Dataset excerpts
§

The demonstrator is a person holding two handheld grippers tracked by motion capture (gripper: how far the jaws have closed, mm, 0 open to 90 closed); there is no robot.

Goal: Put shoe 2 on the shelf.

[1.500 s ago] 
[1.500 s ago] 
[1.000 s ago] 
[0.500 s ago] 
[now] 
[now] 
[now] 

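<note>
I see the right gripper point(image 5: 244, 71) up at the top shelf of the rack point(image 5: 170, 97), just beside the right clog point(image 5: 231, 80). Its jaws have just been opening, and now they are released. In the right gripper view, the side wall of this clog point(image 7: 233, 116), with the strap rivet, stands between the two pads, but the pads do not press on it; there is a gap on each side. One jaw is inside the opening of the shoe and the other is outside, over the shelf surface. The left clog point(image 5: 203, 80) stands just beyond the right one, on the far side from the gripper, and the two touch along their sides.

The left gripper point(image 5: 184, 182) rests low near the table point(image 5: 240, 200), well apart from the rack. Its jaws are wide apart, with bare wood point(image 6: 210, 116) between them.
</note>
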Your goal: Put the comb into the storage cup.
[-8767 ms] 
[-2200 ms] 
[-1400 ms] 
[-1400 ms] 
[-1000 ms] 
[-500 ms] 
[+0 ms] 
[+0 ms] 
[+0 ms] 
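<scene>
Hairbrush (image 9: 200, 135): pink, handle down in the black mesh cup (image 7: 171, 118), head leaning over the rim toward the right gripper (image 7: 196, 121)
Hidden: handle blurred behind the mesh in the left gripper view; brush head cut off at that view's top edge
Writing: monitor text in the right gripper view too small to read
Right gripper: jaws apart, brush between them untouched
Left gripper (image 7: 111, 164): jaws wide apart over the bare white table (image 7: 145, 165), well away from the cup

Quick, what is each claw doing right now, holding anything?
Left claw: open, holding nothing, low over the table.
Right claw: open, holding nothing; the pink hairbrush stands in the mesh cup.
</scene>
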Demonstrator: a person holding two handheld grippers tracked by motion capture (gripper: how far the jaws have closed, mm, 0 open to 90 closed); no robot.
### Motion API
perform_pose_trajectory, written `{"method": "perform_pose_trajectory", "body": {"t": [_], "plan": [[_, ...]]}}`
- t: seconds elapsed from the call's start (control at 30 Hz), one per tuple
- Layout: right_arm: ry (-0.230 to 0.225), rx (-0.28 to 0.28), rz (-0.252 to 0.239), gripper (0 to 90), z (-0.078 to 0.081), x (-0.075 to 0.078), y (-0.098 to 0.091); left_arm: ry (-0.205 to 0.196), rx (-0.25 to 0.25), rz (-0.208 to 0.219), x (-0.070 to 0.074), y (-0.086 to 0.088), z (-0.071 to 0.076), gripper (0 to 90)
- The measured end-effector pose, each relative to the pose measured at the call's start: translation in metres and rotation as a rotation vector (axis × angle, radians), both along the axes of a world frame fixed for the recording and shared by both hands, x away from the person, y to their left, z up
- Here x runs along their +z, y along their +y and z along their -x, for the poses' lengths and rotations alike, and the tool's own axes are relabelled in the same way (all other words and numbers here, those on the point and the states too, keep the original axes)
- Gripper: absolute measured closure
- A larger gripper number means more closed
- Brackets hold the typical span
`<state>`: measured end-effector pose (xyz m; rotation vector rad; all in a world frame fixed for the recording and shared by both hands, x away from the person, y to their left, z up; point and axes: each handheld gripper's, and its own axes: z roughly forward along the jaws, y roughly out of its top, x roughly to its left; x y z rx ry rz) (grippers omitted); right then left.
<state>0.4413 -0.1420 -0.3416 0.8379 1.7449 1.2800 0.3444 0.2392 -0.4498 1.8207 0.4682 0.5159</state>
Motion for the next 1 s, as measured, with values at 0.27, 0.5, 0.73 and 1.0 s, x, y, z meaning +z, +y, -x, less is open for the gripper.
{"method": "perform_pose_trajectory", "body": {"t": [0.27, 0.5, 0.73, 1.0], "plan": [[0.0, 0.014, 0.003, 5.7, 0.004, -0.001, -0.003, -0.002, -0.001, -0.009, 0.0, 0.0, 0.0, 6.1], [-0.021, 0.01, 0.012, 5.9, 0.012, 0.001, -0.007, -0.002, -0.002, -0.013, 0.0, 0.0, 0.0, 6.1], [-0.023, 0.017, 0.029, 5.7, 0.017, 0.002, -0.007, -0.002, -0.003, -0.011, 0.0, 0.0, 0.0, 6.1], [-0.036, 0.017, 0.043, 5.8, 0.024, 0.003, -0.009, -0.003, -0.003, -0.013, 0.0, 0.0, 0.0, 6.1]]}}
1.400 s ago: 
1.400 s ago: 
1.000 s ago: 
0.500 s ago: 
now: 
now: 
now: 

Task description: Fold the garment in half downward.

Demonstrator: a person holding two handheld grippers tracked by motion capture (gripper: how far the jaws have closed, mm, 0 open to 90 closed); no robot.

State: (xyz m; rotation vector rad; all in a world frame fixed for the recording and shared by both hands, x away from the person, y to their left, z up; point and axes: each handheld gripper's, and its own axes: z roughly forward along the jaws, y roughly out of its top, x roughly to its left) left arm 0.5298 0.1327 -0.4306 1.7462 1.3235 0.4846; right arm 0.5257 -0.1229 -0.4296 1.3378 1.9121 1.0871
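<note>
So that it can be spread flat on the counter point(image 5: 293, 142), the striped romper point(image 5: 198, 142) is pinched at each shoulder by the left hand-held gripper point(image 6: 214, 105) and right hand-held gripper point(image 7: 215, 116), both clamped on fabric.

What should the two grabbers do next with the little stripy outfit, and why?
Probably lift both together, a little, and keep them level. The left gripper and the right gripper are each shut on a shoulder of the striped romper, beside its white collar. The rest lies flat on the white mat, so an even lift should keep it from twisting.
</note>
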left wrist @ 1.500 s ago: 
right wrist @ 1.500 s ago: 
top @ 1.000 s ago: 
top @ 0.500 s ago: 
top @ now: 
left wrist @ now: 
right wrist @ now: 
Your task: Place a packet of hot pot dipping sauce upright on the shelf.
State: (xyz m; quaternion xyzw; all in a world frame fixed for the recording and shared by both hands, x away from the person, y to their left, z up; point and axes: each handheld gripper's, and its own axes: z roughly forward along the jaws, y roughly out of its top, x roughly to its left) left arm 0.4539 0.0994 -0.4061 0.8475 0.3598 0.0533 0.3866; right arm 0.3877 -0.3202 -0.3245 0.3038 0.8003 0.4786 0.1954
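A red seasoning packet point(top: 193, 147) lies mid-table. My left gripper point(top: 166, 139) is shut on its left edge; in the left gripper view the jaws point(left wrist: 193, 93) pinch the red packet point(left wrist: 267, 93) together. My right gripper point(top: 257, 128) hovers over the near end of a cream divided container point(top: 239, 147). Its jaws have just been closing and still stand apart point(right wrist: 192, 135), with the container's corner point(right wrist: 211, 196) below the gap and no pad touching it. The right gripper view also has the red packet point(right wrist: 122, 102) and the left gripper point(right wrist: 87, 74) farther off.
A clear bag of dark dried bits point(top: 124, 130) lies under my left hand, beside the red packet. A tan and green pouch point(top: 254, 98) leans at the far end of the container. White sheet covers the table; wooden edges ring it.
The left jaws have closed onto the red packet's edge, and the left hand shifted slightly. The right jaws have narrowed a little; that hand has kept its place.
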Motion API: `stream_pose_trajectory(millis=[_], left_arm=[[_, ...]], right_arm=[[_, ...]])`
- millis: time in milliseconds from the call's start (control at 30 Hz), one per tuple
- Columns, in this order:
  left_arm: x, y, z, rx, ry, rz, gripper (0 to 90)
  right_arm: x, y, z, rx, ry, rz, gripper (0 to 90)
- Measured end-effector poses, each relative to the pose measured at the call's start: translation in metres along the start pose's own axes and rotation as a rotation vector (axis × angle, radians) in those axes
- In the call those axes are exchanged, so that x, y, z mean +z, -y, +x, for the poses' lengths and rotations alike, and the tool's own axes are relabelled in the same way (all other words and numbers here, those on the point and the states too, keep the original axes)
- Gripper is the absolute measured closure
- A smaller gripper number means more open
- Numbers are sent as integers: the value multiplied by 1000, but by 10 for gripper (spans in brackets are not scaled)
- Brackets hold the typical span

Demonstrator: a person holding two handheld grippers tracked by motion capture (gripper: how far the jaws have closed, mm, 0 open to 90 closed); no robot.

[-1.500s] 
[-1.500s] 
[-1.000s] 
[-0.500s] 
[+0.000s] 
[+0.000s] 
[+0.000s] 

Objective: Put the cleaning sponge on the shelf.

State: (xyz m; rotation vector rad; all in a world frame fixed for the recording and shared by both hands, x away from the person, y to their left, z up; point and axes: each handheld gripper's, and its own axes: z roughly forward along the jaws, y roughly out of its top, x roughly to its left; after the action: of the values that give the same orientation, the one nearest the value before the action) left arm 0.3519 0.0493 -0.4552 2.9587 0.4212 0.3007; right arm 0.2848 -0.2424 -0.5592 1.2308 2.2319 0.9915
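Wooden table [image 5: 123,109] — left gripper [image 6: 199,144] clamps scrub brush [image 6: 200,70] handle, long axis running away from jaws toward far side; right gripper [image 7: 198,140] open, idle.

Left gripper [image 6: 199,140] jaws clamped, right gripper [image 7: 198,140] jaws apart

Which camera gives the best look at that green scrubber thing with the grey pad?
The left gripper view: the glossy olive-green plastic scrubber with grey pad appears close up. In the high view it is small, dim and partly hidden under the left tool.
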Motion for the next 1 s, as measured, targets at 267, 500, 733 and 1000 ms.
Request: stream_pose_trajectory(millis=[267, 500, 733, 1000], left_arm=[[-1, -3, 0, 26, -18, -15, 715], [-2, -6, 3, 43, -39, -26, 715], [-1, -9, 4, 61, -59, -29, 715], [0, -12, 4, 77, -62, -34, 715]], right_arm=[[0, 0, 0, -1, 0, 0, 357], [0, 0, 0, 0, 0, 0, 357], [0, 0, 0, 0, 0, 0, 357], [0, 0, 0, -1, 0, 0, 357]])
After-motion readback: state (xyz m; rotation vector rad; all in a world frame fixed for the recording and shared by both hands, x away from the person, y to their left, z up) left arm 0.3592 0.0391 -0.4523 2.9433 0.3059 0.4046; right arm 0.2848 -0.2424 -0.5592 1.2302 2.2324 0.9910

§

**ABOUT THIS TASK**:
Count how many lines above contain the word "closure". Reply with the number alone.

**RESULT OF THE TASK**:
2